Grameenphone (GP), the country’s leading mobile phone operator, yesterday said that none of their employees is involved in siphoning off funds from customer accounts through alleged SIM cloning.
GP came up with the claim in response to a news report published in The Independent yesterday, headlined “Five GP staff among 11 arrested over SIM cloning’.
The Criminal Investigation Department (CID) of Police, who unearthed the corruption and made the arrests, however, maintained its stance, saying that one of the arrestees was GP’s regular employee while four others worked for the mobile operator at its customer care centres, and that the GP must shoulder the responsibility.
Grameenphone, the largest telecom operator in Bangladesh, yesterday said none of the 11 people, who have been arrested recently from different areas of the country, were their employees.
“Grameenphone is ready to extend all necessary cooperation to the law enforcement agencies in their investigation. It is important to note that no GP employees were arrested on 18 April in this regard,” the operator said in a press statement.
“To the best of our knowledge some of the people arrested may have been employees of mobile retailer shops where selected services of GP are offered. There has been no instance of SIM cloning, as indicated in some media reports this morning (Wednesday),” it added.
GP also stated that in regards to any Mobile Financial Service (MFS) accounts, it is the MFS providers’ sole responsibility to implement necessary security protocols to protect its customers’ money.
When contacted regarding the GP response, Special Superintendent of Organised Crime Mirza Abdullah Hel Baki of CID, yesterday evening told The Independent that the GP must take the liability of its employees’ offence.
The police official said among the 11 arrested, one is permanent staff of GP while four others also work for the GP at their customer care centres.
Replying to a query whether GP can be held responsible for the arrestees’ alleged crime, Baki categorically said, “The GP must take the liability.”
Earlier on Wednesday, The Independent ran a report on the arrest of 11 alleged fraudsters — five of them employees of Grameenphone — in connection with the siphoning off funds from customer accounts.
The CID arrested them from different places, including Dhaka, Madaripur and Faridpur, CID’s additional deputy inspector general (DIG) Shah Alam said while talking to a group of journalists at the CID headquarters on Monday.
The Grameenphone employees were identified as Sajidullah Dastagir, Hasanur Rahman, Murad Hossain, Imran alias Miraj and Shyamal Baroi.
“We arrested the Grameenphone employees following a CID inquiry into a case filled with the Motijheel Police Station by Rafiqul Islam, a businessman,” Shah Alam said on Monday. CID inspector Ashrafuzzaman, investigating officer of the case, said the five Grameenphone employees worked in different customer care centres of the mobile operator.
CID made the arrests after one Rafiqul Islam, the owner of a mobile banking outlet, Rawa Enterprise, at Fakirapool, on January 31 this year had complained that an unidentified person(s) had withdrawn Tk 24,500 and Tk 5,000 in two separate fake transactions using his mobile number.
The CID official said the five employees of Grameenphone working in its customer care cells were arrested after a meticulous investigation proved their involvement in passing on mobile banking details to the fraudsters.
Past records of GP
GP was fined on two occasions in 2007 and 2008 for offering illegal VoIP services, compelling the company to pay Tk 418 crore to the telecoms regulator.

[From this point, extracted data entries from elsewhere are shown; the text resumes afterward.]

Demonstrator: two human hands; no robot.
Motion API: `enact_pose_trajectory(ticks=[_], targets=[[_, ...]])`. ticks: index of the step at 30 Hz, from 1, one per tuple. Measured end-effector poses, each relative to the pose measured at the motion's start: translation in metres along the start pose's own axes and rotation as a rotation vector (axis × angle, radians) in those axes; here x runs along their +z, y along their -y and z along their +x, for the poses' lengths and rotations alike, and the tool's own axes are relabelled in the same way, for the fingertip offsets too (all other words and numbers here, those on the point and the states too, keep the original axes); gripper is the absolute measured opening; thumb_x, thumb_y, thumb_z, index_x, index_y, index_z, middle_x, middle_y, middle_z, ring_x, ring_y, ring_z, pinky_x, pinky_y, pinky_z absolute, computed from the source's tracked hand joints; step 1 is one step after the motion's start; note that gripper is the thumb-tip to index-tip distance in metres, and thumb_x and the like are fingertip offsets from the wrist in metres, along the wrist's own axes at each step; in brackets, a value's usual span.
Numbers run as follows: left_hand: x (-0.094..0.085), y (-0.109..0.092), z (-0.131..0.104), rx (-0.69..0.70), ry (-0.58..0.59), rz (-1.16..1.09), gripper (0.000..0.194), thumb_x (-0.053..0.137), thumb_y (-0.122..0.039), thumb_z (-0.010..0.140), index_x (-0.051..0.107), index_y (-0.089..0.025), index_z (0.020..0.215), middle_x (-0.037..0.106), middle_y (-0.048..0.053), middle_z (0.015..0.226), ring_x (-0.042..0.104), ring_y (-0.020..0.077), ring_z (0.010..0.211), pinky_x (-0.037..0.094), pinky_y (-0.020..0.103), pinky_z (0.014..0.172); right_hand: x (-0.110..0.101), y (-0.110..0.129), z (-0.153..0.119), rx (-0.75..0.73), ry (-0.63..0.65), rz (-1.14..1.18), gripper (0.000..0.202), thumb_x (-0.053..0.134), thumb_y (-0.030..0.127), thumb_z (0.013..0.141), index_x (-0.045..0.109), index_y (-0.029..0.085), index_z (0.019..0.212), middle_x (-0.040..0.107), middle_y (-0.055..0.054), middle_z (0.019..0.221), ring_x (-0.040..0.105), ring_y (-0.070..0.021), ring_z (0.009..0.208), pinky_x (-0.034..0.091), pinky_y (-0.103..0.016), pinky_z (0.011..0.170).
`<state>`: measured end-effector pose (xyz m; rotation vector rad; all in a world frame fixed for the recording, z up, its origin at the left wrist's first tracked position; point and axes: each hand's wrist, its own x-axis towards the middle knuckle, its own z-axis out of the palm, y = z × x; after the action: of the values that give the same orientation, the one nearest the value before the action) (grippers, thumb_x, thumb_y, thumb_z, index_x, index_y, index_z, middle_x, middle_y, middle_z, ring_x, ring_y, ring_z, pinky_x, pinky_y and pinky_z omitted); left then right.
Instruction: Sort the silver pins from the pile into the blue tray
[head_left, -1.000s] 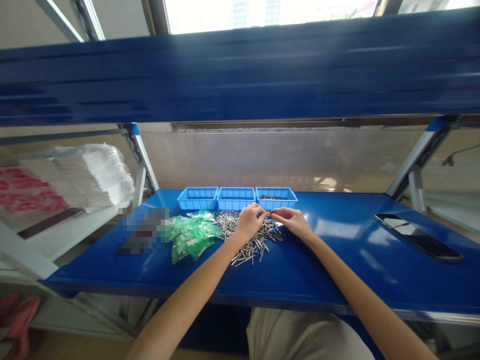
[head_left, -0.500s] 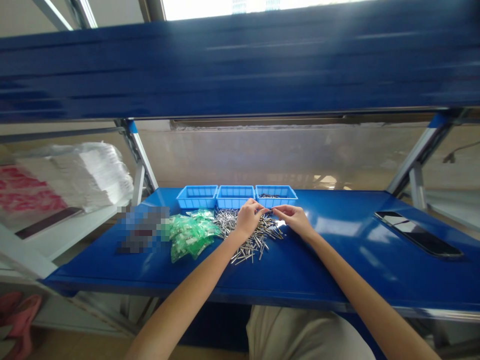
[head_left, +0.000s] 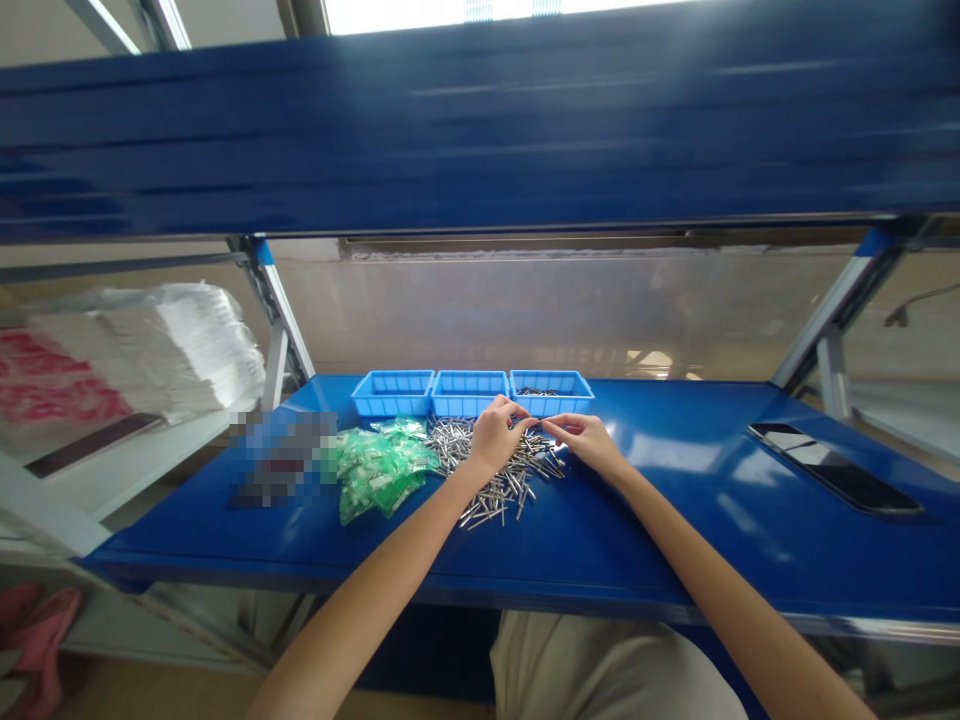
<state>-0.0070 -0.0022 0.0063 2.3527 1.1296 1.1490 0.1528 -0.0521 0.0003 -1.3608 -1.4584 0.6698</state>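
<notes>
Over a heap of thin metal pins [head_left: 491, 498] on the blue table, my left hand [head_left: 498, 432] is closed, thumb and fingers pinched on something too small to make out. Facing it from the right, my right hand [head_left: 583, 438] is also pinched, its fingertips almost meeting those of my left hand. What lies between the fingertips is too small to tell. Behind the hands stand three blue trays in a row; the right tray [head_left: 551, 404] holds some dark pins, while the middle tray [head_left: 470, 404] and left tray [head_left: 394, 404] show none.
Green plastic packets [head_left: 382, 465] lie left of the pins, beside a pixelated dark item [head_left: 281, 465]. A black phone [head_left: 836, 470] rests at the right of the table [head_left: 675, 540]. A blue shelf beam [head_left: 480, 130] crosses above, and wrapped white stacks [head_left: 202, 350] stand at the left.
My right hand has shifted very slightly left, bringing its fingertips closer to my left hand. The trays and heaps look the same.
</notes>
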Motion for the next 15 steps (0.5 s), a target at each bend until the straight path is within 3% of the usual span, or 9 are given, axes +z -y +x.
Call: enact_pose_trajectory(ticks=[8,15], targets=[[-0.001,0.001,0.001,0.008,-0.04,0.122,0.025,0.043,-0.03,0.086,0.066,-0.022,0.088,0.06,0.002,0.083,0.054,0.0146,0.081,0.041,0.028,0.072,-0.002,-0.008,0.003,0.028,-0.124,0.014,0.039,0.059,0.048,0.067,0.068,0.015,0.087,0.067,-0.006,0.074,0.057,-0.0137,0.054,0.04,-0.021,0.04],[-0.001,0.001,-0.001,0.06,-0.004,0.212,0.017,0.053,-0.028,0.08,0.068,-0.022,0.078,0.058,0.002,0.086,0.053,0.0154,0.082,0.041,0.031,0.076,-0.004,-0.011,0.004,0.076,-0.183,0.019,0.037,0.06,0.047,0.067,0.068,0.015,0.084,0.066,-0.006,0.071,0.057,-0.014,0.053,0.039,-0.02,0.036]])
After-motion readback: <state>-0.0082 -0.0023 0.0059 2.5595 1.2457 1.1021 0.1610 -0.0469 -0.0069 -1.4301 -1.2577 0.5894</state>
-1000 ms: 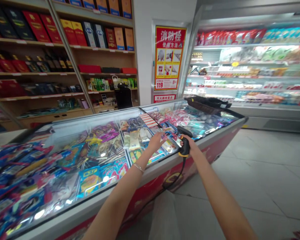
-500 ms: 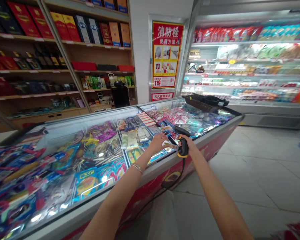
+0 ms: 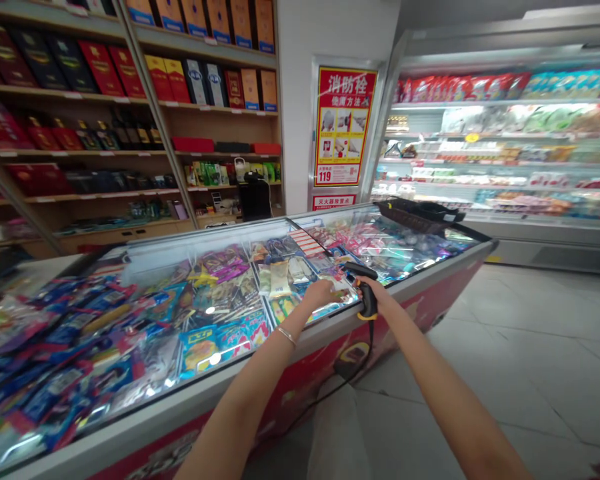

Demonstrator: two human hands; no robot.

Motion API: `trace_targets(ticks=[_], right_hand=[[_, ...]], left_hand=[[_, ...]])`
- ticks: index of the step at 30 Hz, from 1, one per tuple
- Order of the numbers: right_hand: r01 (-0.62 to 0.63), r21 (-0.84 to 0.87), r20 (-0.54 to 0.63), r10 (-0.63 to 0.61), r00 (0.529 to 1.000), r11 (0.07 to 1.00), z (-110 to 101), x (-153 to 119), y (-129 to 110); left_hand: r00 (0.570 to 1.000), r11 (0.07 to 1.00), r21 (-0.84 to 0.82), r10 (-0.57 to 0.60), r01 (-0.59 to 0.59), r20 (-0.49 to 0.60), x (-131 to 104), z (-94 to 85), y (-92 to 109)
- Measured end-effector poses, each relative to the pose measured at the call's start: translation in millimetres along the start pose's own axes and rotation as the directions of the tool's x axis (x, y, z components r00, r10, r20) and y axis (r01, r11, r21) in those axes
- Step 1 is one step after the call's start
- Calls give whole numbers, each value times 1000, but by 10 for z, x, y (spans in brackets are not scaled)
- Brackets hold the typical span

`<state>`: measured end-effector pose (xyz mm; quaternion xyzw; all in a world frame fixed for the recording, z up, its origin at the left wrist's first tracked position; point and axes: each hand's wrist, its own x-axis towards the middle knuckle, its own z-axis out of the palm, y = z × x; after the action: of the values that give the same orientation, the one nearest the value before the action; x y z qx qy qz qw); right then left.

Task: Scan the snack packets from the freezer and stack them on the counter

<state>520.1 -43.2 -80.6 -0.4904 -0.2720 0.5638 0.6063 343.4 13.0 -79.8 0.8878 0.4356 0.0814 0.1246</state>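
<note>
A black and yellow handheld barcode scanner (image 3: 368,301) is in my right hand (image 3: 376,293), its fingers wrapped round the grip. The scanner's head points left over the freezer's front edge, and its dark cable (image 3: 363,367) hangs down and curves to the left. My left hand (image 3: 321,294), with a bracelet at the wrist, is just left of the scanner, above the freezer glass. Its fingers are curled and partly hidden; what they hold, if anything, I cannot make out. Below both hands stands the chest freezer (image 3: 325,333) with packaged goods under its glass.
Many blue wrapped packs (image 3: 75,353) fill the freezer's left part. A dark basket (image 3: 413,215) rests on its far right end. Behind are shelves of boxes (image 3: 200,87), a red fire hydrant sign (image 3: 347,127) and a lit chiller (image 3: 500,150). Tiled floor (image 3: 520,347) lies right.
The camera view has turned slightly left. My left hand's fingers, spread before near the scanner, are now more curled and slightly farther from it. My right hand still grips the scanner.
</note>
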Motion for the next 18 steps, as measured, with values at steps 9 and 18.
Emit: trace_targets(ticks=[9,18], right_hand=[[-96,28,190,89,978,995,884,-83,363],[-297,48,381,257,888,954,2239,1,848]], left_hand=[[956,944,-213,-277,253,-95,-847,-752,-1244],[878,212,-975,-476,61,-49,-1799,-930,-2461]])
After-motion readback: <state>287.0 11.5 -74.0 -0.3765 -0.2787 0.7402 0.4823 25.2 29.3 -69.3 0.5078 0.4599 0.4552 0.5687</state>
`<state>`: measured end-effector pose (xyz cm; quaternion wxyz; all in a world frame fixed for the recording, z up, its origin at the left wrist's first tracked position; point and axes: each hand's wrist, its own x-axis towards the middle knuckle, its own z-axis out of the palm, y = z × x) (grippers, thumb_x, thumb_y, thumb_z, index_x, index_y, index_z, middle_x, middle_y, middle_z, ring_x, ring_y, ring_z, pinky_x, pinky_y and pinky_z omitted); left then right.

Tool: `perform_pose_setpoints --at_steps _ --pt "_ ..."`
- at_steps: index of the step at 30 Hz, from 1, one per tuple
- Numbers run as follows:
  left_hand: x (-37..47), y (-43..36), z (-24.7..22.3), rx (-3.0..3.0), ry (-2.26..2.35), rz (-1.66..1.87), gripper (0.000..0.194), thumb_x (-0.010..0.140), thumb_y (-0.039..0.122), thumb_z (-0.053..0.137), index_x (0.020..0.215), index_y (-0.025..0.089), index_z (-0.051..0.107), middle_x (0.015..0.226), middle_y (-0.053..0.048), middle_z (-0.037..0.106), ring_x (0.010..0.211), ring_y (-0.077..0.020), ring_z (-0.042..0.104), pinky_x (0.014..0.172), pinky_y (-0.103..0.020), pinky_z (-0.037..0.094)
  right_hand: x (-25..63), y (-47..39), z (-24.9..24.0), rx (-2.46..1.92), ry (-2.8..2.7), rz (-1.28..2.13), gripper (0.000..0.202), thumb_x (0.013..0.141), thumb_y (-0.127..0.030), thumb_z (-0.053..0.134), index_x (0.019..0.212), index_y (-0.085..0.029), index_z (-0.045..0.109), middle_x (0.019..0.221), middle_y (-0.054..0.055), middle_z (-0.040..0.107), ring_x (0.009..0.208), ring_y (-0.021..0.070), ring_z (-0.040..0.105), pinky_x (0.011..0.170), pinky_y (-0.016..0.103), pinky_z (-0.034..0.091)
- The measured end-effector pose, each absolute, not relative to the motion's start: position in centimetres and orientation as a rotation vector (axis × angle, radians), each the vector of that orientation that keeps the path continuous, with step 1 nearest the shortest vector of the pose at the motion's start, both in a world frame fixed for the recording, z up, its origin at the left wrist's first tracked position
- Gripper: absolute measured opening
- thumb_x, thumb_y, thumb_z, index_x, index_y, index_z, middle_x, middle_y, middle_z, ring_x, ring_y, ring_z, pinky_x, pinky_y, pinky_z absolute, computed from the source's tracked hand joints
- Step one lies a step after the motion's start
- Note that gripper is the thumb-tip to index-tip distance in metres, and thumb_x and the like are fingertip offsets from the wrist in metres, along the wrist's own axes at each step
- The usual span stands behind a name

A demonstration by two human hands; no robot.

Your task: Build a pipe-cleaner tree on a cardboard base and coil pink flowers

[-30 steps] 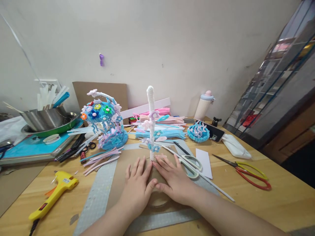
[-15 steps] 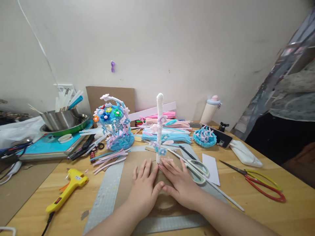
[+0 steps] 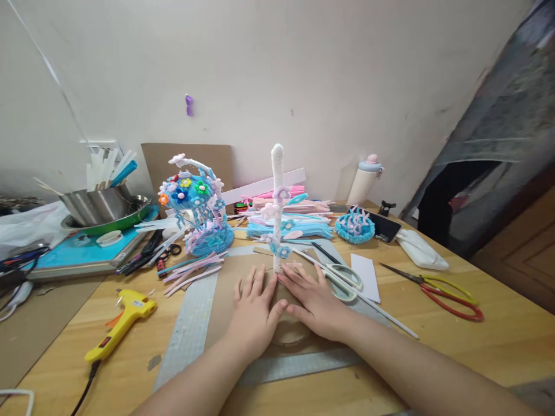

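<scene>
My left hand (image 3: 255,309) lies flat with fingers spread, pressing on a round cardboard disc (image 3: 289,338) on a brown cardboard sheet (image 3: 221,312). Beside it my right hand (image 3: 311,300) rests the same way, palm down, the thumbs nearly meeting. Just beyond my index fingertips stands an upright white fuzzy stem (image 3: 277,173) with pink, lilac and blue flowers on it. Its foot is at the disc's far side, partly hidden by my fingers. A pair of pale green-handled scissors (image 3: 347,283) lies right of my right hand. Under the cardboard is a grey cutting mat (image 3: 191,323).
A yellow glue gun (image 3: 124,320) lies at left, with red-and-yellow-handled scissors (image 3: 446,292) at right. Behind stand a blue flowered pipe-cleaner lamp shape (image 3: 195,202), bundles of pipe cleaners (image 3: 290,228), a blue fuzzy basket (image 3: 354,225) and a bottle (image 3: 365,179). A metal bowl (image 3: 97,205) stands at left.
The view has shifted slightly, so things sit a little higher in the picture. Both hands stay flat on the disc. The person at the right has moved mostly out of view.
</scene>
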<state>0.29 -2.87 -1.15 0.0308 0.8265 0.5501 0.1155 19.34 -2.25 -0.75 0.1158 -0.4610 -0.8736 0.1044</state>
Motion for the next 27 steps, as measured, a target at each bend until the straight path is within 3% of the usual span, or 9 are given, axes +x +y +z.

Following the VoIP scam, GP top management had to go through a major reshuffle to retain its licence to operate in Bangladesh.
Allegations pending against GP
(1)According to a 2010 audit report initiated by the BTRC, GP has also not paid Tk 3,034 crore in taxes, and concealed certain information, including the number of its subscribers, to evade tax. The report was contested by the telecoms operator that led to litigation in the High Court. As per observation of the final verdict of the case, BTRC will now appoint a new audit firm to reassess tax evasion by GP.
(2)According to a report of the Comptroller and Auditor General (CAG) submitted in parliament, the government has incurred a loss of Tk 19.20 crore over three fiscal years by realising licence fees at a lower rate, instead of the fixed rate, while leasing out Bangladesh Railway (BR) lands to GP.
Under the Land Management Policy 2006, licence fees were fixed at Tk 335 and Tk 223 per sft of land respectively in divisional towns, and in district and other town areas. However, BR realised the licence fee from GP at Tk 16, Tk 8 and Tk 6 per sft of railway land in Pakshi area in the western region in the fiscal years 2007–08, 2008–09 and 2009–10. According to the audit report, this caused huge revenue losses — to the tune of Tk 19,20,46,139. Again the GP authorities have filed a writ petition with the High Court, challenging the new enhanced rates of licence fees. The issue is now pending.
GP ownership structure
GP is a joint venture between Telenor (55.8%), the largest telecommunications service provider in Norway having mobile phone operations in 12 other countries, and Grameen Telecom Corporation (34.2%), a non-profit organisation of Bangladesh. The other 10 per cent shares belong to retail and institutional investors.